Task statement: What lines of the material below hold the string "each"? Copy them out.

Segment Open

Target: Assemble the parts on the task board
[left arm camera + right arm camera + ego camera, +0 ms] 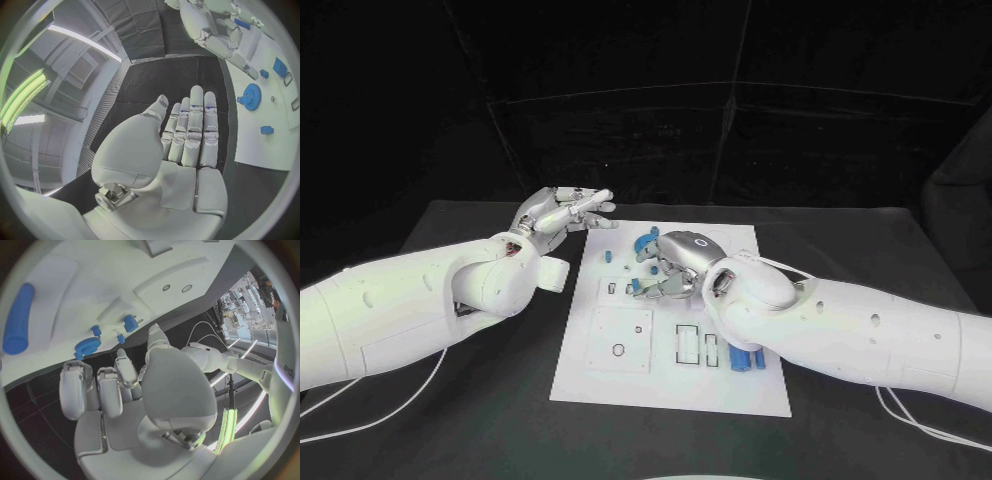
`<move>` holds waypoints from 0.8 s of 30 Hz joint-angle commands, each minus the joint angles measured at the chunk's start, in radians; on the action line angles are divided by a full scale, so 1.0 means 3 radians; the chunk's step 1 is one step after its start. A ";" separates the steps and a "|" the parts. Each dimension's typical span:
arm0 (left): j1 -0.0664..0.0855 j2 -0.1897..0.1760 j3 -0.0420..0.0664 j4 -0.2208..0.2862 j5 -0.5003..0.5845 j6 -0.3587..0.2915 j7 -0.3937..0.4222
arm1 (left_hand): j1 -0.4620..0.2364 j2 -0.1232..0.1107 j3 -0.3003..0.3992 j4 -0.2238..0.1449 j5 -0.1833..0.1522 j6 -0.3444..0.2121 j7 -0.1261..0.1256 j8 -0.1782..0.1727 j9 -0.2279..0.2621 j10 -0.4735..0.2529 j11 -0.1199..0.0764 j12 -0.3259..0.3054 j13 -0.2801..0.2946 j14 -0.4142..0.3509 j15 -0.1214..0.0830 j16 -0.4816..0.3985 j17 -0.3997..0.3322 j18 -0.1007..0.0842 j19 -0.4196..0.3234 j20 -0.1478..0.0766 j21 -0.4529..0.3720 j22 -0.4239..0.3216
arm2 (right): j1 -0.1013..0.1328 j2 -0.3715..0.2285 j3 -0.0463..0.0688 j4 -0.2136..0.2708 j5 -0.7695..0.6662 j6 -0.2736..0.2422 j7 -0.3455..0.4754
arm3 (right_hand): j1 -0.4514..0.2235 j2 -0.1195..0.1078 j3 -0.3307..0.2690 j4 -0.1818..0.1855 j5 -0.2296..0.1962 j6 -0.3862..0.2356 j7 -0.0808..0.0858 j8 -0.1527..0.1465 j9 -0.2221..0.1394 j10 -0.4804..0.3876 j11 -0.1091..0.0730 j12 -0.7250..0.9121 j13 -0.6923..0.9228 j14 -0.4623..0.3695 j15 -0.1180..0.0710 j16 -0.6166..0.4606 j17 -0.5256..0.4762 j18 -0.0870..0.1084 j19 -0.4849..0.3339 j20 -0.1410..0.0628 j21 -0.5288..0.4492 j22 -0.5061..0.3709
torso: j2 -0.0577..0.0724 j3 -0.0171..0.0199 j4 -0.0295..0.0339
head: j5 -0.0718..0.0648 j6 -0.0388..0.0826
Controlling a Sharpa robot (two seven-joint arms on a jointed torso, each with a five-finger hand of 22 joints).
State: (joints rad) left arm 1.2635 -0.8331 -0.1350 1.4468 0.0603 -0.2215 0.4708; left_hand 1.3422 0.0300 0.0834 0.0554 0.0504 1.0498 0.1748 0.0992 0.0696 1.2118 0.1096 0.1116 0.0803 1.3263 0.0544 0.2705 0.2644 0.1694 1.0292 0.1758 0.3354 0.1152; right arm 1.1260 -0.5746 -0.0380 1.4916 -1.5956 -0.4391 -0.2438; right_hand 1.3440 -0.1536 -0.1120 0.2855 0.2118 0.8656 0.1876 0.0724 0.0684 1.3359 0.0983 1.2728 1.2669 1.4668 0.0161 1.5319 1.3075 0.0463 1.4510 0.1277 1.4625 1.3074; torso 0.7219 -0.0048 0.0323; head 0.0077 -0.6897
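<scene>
Lower centre of head view: blue parts [747, 359] lie on task board [661, 385] nr its right edge. Mid-frame, right robot hand [669, 266] hovers palm-down over board, fingers curled, holding nothing visible. Blue gear [648, 246] just beyond it. Farther, upper left: left robot hand [567, 212] over tabletop [473, 225] beside board's far-left corner, fingers straight, together, empty.

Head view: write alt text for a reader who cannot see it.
A white task board lies on a black table, with the right robot hand over its middle among small blue parts. The left robot hand hangs just off the board's far left corner, holding nothing. More blue parts lie near the board's right edge.
</scene>
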 commanded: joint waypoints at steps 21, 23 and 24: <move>0.0221 0.0204 0.0004 -0.0230 -0.2701 0.0671 -0.2730 | -0.0670 -0.0014 -0.0547 0.0466 -0.0003 0.0115 -0.0344 0.0768 0.0496 0.0466 -0.0409 0.3053 0.2784 0.0801 -0.0421 0.4297 0.4291 -0.0208 0.1244 -0.0477 0.2777 0.2658 | 0.0423 -0.1182 0.0007 0.0463 0.2190 0.0185 0.1079 | 0.0414 0.0441 0.0043 -0.0301 0.0250 0.0189 -0.0107 0.0176 0.0020 -0.0310 -0.0107 -0.0475 -0.0531 0.0064 -0.0095 -0.0653 -0.0312 0.0219 -0.0527 -0.0111 -0.0757 -0.0974 | -0.0218 0.0063 -0.0048 | 0.0104 -0.0082; 0.0250 0.0273 0.0004 -0.0270 -0.2821 0.0776 -0.2883 | -0.0702 0.0035 -0.0678 0.0609 -0.0018 0.0011 -0.0376 0.0985 0.0646 0.0425 -0.0397 0.3305 0.3026 0.0814 -0.0425 0.4333 0.4352 -0.0226 0.1224 -0.0483 0.2958 0.2884 | 0.0428 -0.1208 0.0007 0.0459 0.2221 0.0220 0.1078 | 0.0411 0.0445 0.0039 -0.0303 0.0266 0.0187 -0.0107 0.0179 0.0019 -0.0314 -0.0107 -0.0483 -0.0541 0.0064 -0.0096 -0.0664 -0.0323 0.0220 -0.0528 -0.0113 -0.0769 -0.0988 | -0.0227 0.0066 -0.0048 | 0.0101 -0.0084; 0.0265 0.0326 0.0004 -0.0303 -0.2906 0.0838 -0.2973 | -0.0708 0.0041 -0.0704 0.0637 -0.0011 -0.0010 -0.0376 0.1021 0.0672 0.0422 -0.0400 0.3343 0.3062 0.0815 -0.0426 0.4334 0.4355 -0.0231 0.1223 -0.0482 0.2990 0.2926 | 0.0431 -0.1219 0.0007 0.0458 0.2233 0.0237 0.1073 | 0.0410 0.0446 0.0037 -0.0305 0.0276 0.0186 -0.0107 0.0180 0.0018 -0.0315 -0.0108 -0.0486 -0.0546 0.0064 -0.0097 -0.0669 -0.0327 0.0221 -0.0527 -0.0114 -0.0775 -0.0994 | -0.0231 0.0069 -0.0050 | 0.0102 -0.0087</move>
State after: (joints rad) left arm 1.3392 -0.7426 -0.1343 1.3608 -0.6516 -0.0780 -0.2547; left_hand 1.1337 0.0395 -0.1253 0.2393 0.0511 1.0511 0.0637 0.3979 0.2657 1.3448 -0.0074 1.1059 0.9909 1.4665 -0.0657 1.5678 1.3080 0.1080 1.3999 0.0313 1.2263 0.9856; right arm 1.2527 -0.9397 -0.0363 1.6277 -1.0043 -0.4143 0.0433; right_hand 1.4688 -0.0287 -0.0999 0.1980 0.2912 0.9183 0.1576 0.1202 0.0751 1.2430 0.0732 1.1325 1.1038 1.4632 -0.0056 1.3337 1.2099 0.0934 1.2904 0.0981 1.2343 1.0096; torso 0.6600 0.0126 0.0203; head 0.0376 -0.7144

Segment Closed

Finished exercise:
`<move>` holds waypoints from 0.8 s of 30 Hz joint-angle commands, each minus the joint angles measured at the chunk's start, in radians; on the action line angles are divided by a full scale, so 1.0 means 3 radians; the chunk's step 1 is one step after its start. A ";" separates the steps and a "|" the parts. Each dimension's typical span:
Controlling a Sharpa robot (two seven-joint arms on a jointed torso, each with a five-finger hand of 22 joints).

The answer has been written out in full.